**Problem details:** Up to and including the line with "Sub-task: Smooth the", copy the records below exactly from their first line.
[Data — start]
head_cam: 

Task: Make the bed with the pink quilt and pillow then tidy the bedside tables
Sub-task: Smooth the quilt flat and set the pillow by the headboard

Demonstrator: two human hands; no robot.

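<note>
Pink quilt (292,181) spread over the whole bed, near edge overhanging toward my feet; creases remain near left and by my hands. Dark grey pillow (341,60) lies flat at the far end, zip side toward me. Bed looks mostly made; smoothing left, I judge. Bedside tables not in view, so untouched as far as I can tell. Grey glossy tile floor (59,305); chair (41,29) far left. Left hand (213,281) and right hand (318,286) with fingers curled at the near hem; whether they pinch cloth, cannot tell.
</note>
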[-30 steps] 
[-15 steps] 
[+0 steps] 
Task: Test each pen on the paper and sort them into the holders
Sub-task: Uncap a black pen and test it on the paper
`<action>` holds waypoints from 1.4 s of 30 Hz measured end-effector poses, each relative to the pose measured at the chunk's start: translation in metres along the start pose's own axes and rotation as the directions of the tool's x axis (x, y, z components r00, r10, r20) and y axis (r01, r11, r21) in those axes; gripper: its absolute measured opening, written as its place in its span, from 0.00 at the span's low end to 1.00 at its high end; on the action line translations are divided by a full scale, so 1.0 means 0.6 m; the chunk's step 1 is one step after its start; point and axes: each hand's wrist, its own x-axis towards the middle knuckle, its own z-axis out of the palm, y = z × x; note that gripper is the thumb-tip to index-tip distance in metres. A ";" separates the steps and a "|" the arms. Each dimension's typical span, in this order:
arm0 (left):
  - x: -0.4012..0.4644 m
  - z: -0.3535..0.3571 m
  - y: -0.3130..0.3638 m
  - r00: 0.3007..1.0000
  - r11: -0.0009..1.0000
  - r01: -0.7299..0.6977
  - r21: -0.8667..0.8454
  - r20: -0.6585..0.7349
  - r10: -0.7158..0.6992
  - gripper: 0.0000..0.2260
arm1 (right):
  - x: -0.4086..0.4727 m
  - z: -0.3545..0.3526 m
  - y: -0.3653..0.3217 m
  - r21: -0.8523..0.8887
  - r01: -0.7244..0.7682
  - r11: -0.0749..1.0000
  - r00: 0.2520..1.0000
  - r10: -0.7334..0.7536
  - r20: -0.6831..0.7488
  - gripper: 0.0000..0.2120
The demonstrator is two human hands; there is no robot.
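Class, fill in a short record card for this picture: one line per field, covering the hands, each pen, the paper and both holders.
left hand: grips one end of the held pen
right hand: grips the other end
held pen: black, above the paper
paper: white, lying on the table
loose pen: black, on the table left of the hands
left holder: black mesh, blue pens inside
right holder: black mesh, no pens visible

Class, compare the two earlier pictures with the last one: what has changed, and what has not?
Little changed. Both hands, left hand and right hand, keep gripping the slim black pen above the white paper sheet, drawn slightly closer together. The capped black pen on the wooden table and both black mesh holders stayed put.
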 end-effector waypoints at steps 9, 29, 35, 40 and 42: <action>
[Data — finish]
**Result:**
head_cam: 

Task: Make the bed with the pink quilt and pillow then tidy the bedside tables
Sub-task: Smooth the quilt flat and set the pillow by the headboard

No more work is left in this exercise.